**BRIEF**
From the entries below, extract every line that includes the word "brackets".
»»
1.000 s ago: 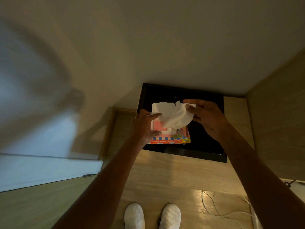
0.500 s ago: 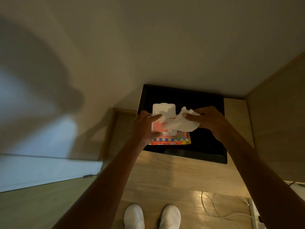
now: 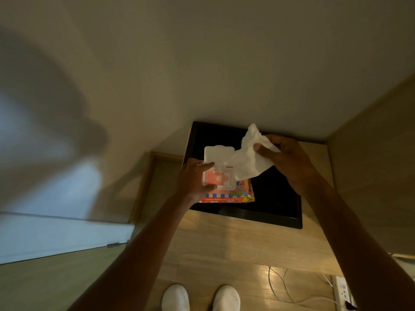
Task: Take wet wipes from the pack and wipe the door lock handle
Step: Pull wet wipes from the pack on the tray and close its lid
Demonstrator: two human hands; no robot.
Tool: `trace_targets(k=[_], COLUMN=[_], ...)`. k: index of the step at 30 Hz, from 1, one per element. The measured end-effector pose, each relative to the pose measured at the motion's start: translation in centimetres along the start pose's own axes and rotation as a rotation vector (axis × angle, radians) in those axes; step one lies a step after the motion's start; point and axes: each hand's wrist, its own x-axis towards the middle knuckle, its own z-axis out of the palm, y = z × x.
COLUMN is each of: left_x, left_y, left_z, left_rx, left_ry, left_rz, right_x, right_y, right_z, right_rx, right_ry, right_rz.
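A pink and orange wet wipes pack (image 3: 233,194) lies on a black surface, its white flip lid (image 3: 219,153) standing open. My left hand (image 3: 194,179) grips the pack's left side, thumb across the lid frame. My right hand (image 3: 284,159) pinches a white wet wipe (image 3: 249,162) and holds it up and to the right of the pack; the wipe's lower end hangs over the pack's opening. No door lock handle is in view.
The pack rests on a black panel (image 3: 278,207) set in a wooden counter (image 3: 235,239) against a plain wall. A wooden side panel (image 3: 377,176) rises at the right. White cables (image 3: 283,286) and a power strip (image 3: 341,290) lie on the floor near my white slippers (image 3: 199,298).
My right hand has pulled the wipe up and to the right, away from the pack's opening. My left hand keeps holding the pack in place.
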Motion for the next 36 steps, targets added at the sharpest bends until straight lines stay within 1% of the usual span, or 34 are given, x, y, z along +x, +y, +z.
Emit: trace_targets(k=[3, 5, 7, 11, 14, 17, 21, 29, 33, 36], left_x=[0.1, 0.1, 0.1, 0.3, 0.4, 0.3, 0.2, 0.1, 0.0, -0.4], left_y=[0.6, 1.5, 2.9, 5.0, 5.4, 5.2, 4.9, 5.5, 5.7, 5.9], left_z=[-0.7, -1.6, -2.8, -4.2, -3.8, -2.8, -2.0, -2.1, -2.0, -2.2], left_rx=[-0.146, -0.359, -0.544, -0.725, -0.704, -0.618, -0.619, -0.592, -0.563, -0.555], left_ry=[0.104, 0.139, 0.080, -0.128, -0.121, -0.040, 0.047, 0.021, 0.073, 0.091], left_rz=[0.033, 0.012, 0.006, 0.020, 0.070, 0.116, 0.131, 0.108, 0.101, 0.078], right_x=[-0.2, -0.3, -0.4, -0.4, -0.4, -0.5, -0.4, -0.5, -0.5, -0.3], right_y=[0.4, 0.7, 0.9, 1.2, 1.4, 1.5, 1.8, 2.0, 2.1, 2.0], right_z=[0.3, 0.4, 0.5, 0.6, 0.6, 0.5, 0.4, 0.8, 1.1, 1.0], right_rx=[0.033, 0.049, 0.072, 0.106, 0.128, 0.152, 0.182, 0.253, 0.267, 0.222], right_ry=[0.004, -0.005, -0.023, -0.058, -0.093, -0.138, -0.159, -0.224, -0.205, -0.172], right_rz=[0.016, 0.024, 0.024, 0.019, 0.030, 0.040, 0.056, 0.122, 0.155, 0.148])
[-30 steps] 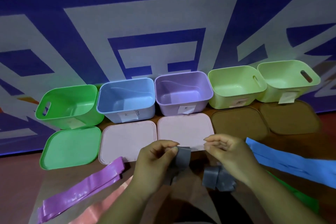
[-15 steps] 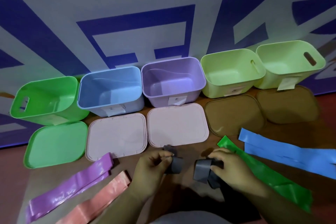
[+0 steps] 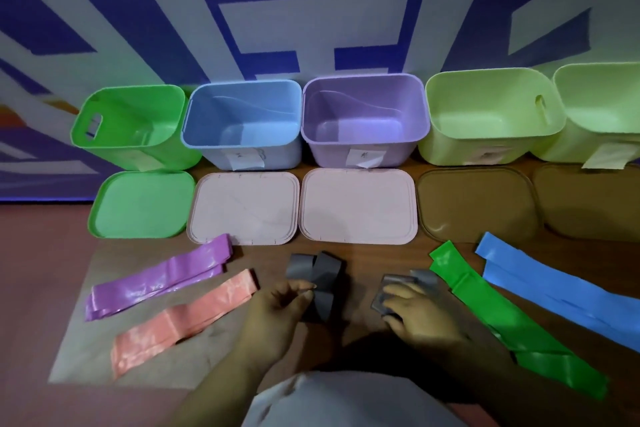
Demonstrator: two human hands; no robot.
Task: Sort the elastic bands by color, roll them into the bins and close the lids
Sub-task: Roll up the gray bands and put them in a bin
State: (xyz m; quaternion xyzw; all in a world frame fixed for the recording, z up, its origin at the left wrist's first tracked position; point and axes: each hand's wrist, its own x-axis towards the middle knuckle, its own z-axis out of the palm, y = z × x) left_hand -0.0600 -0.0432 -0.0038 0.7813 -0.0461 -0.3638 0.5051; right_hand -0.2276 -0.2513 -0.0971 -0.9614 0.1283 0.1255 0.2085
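At lower centre, the left hand [image 3: 281, 302] and right hand [image 3: 417, 314] have lowered to the worktop [image 3: 360, 253], both pinching the grey band [image 3: 317, 272], so rolling seems begun.

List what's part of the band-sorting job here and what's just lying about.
Job: grey elastic band, held by left hand and right hand; purple band, salmon band, green band, blue band; five open plastic bins; five flat plastic lids.
Just there: blue-and-white patterned wall; brown wooden table.

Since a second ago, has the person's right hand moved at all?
Yes. The right hand was at the front edge of the right pink lid; now it grips the grey band nearer the person.
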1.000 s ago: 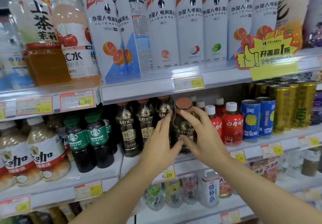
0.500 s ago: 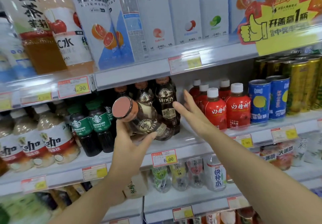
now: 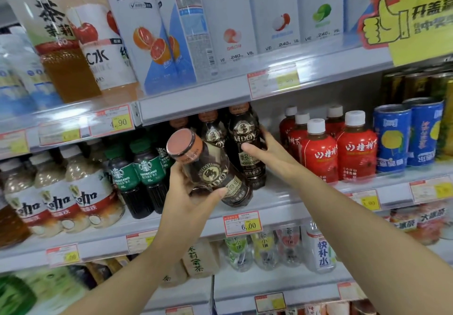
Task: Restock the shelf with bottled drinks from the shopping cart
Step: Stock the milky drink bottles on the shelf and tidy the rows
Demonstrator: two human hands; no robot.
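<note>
My left hand [image 3: 190, 200] grips a dark brown coffee bottle [image 3: 210, 170] with a copper cap, tilted with the cap toward me, in front of the middle shelf [image 3: 289, 204]. My right hand [image 3: 266, 154] reaches into that shelf and wraps around an upright brown coffee bottle [image 3: 247, 143] of the same brand at the front of its row. More of these bottles [image 3: 212, 128] stand behind it, partly hidden. The shopping cart is out of view.
Red white-capped bottles [image 3: 338, 148] and blue cans [image 3: 407, 133] stand right of the coffee row. Green-label Starbucks bottles [image 3: 137, 175] and latte bottles [image 3: 61, 197] stand to its left. Tall white electrolyte bottles [image 3: 232, 15] fill the upper shelf. A yellow promo tag [image 3: 411, 20] hangs top right.
The coffee bottle came out of the row into my left hand and now tilts in front of the shelf. My right hand moved from open beside the row onto the front standing bottle.
</note>
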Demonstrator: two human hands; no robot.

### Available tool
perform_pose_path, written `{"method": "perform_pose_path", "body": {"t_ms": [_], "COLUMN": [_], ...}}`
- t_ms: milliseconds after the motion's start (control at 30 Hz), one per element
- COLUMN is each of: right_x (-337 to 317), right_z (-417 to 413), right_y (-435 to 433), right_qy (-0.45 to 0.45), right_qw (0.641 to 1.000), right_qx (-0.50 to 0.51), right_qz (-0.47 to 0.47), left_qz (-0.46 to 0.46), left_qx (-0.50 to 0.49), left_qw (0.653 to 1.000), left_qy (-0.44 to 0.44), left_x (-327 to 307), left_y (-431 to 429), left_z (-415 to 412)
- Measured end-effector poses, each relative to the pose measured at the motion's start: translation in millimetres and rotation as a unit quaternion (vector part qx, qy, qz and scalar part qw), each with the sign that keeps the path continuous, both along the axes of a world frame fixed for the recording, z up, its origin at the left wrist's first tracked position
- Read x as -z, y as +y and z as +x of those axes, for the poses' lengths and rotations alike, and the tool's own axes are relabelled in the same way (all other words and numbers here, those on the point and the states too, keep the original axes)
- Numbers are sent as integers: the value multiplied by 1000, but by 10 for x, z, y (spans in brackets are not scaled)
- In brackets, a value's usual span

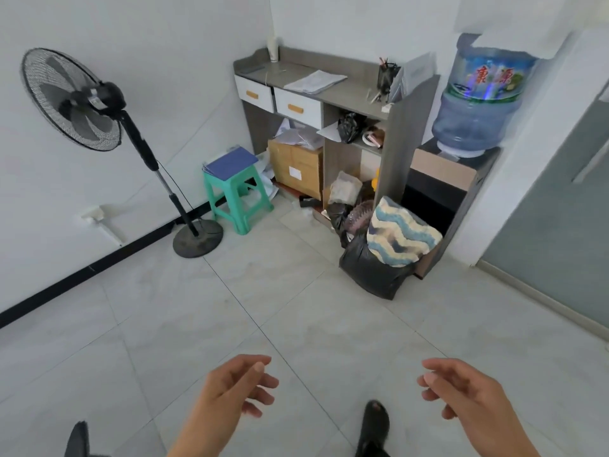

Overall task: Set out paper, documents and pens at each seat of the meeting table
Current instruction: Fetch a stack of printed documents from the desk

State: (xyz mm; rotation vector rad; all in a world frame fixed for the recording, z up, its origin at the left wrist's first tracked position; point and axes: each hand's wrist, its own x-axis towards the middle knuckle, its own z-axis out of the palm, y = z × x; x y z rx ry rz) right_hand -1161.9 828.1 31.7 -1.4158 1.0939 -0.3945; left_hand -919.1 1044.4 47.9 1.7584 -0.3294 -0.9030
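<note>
Grey worktop [352, 94] of a corner unit carries a flat, slightly skewed stack of white printed documents [315, 81] near its middle and, further right, a dark holder [386, 81] with pens [383, 62] standing upright in it. Low in view, the left hand [227, 390] and the right hand [468, 394] hover apart over the tiled floor [197, 308], fingers [266, 381] loosely curled, holding nothing.
</note>
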Motion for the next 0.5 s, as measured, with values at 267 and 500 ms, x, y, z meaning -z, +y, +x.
{"method": "perform_pose_path", "body": {"t_ms": [267, 500], "right_x": [198, -205], "right_z": [1502, 3135], "right_y": [-1671, -2879], "right_qy": [11, -15], "right_qw": [1000, 990], "right_qx": [-19, -136], "right_qz": [19, -35], "left_qz": [23, 3], "left_qx": [-52, -137], "left_qw": [998, 990], "left_qy": [12, 14], "left_x": [42, -67], "left_y": [-1348, -2131], "left_z": [1282, 2261]}}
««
**ANSWER TO THE PROBLEM**
- Numbers are sent as integers: the value multiplied by 1000, but by 10 for x, z, y (spans in brackets are not scaled)
- In brackets, a value's usual span

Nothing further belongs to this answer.